European hedge fund and private equity fund of funds manager Unigestion has committed to raising two new private equity funds in the first half of 2009, hoping to capitalise on bargains in the secondary and global sustainability sectors. Unigestion Secondary Opportunity Fund II will launch in the first quarter of this year, targeting assets from distressed and over-exposed private equity sellers in the small to mid-market sphere, hoping to exploit recent discounts of 50 percent or more on portfolio valuations. Unigestion Environmental Sustainability Fund of Funds will launch in the second quarter of this year, targeting growth capital, infrastructure and venture capital investment in alternative energies, efficient use of resources, and pollution control.
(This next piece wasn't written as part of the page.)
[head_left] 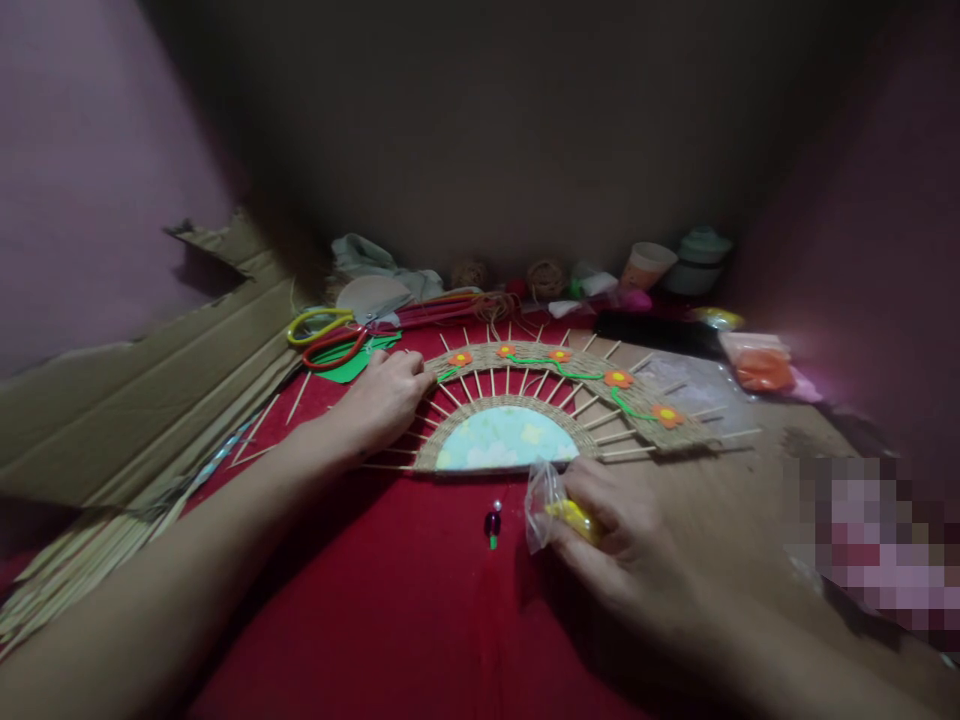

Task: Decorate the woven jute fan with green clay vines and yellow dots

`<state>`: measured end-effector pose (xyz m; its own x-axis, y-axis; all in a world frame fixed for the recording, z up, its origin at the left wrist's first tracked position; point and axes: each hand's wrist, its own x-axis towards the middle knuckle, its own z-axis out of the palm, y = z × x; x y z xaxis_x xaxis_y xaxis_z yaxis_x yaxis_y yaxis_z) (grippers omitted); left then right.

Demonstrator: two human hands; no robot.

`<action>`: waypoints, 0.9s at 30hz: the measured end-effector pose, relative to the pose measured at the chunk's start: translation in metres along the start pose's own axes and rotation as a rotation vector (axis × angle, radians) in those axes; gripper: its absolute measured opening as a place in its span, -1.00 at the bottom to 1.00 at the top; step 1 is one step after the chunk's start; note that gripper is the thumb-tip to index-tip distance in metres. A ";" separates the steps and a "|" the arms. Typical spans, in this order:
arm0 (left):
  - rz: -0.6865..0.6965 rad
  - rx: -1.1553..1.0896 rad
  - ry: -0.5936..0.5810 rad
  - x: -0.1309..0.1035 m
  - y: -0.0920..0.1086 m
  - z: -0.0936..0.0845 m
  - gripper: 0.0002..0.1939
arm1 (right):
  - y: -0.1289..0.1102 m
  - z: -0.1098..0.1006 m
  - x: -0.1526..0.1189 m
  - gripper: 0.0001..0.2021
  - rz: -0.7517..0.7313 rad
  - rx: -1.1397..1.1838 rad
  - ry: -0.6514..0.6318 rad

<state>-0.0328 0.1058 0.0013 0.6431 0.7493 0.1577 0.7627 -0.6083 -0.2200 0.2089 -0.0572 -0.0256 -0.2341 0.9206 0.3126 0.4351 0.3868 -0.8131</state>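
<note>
A half-round fan of thin sticks and woven twine point(600, 376) lies across the red cloth and brown board. Its centre is a pale blue patterned half-disc point(502, 440). Orange flowers with yellow middles point(618, 379) and green wavy strips run along its outer band. My left hand point(382, 405) rests on the fan's left side with its fingers curled together, hiding that part of the band; what they pinch, if anything, is hidden. Just below the fan's right half, my right hand point(611, 525) grips a small clear plastic bag with a soft yellow lump point(574, 518) inside.
Scissors with yellow and red handles point(337, 338) lie behind my left hand on green sheet material point(349, 367). Torn cardboard point(150, 400) stands at left. Twine balls point(545, 277), a cup point(647, 265) and a lidded container point(699, 260) line the wall. A small dark beaded piece point(493, 523) lies in front.
</note>
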 end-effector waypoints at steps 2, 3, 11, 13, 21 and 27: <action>0.000 -0.001 -0.007 0.000 -0.001 0.002 -0.72 | 0.000 -0.001 0.000 -0.88 0.002 -0.009 -0.003; -0.005 -0.003 -0.008 0.000 -0.002 0.004 -0.72 | -0.001 -0.001 -0.001 -0.88 0.002 -0.014 -0.002; -0.075 -0.041 -0.016 0.000 -0.014 0.005 -0.62 | 0.000 0.000 0.000 -0.87 0.008 -0.007 0.008; -0.101 -0.059 -0.035 0.000 -0.012 0.000 -0.58 | 0.001 0.000 0.000 -0.87 0.009 -0.006 0.004; -0.087 -0.040 -0.012 -0.001 -0.004 -0.003 -0.67 | 0.001 -0.001 -0.002 -0.88 0.004 -0.002 -0.006; -0.042 -0.031 -0.009 -0.001 -0.006 0.007 -0.73 | -0.003 -0.002 0.001 -0.84 0.003 -0.019 0.018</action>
<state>-0.0387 0.1110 -0.0041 0.6102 0.7764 0.1576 0.7906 -0.5841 -0.1838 0.2091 -0.0575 -0.0222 -0.2177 0.9225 0.3189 0.4521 0.3848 -0.8047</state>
M2M, a specialist shipping investment firm based in London and Athens, is raising a $400 million private equity fund to take advantage of what it describes as “the most attractive vessel acquisition environment in a generation”. M2M was established in 2005 and currently manages more than $600 million in assets across two hedge funds.

Terra Firma, the UK buyout house run by Guy Hands, has bought three limited partners out of its 2007 fund at “a small premium” to the face value, according to a source familiar with the matter. The three fund interests, which between them are liable for €25 million in uncalled commitments, were bought by the fund's management company. Guy Hands, who was already one of the four largest investors in the fund, had been in discussion with each of its 170 LPs to ask if they have the liquidity to meet future capital calls. The sellers comprised two large institutions and one family-owned group.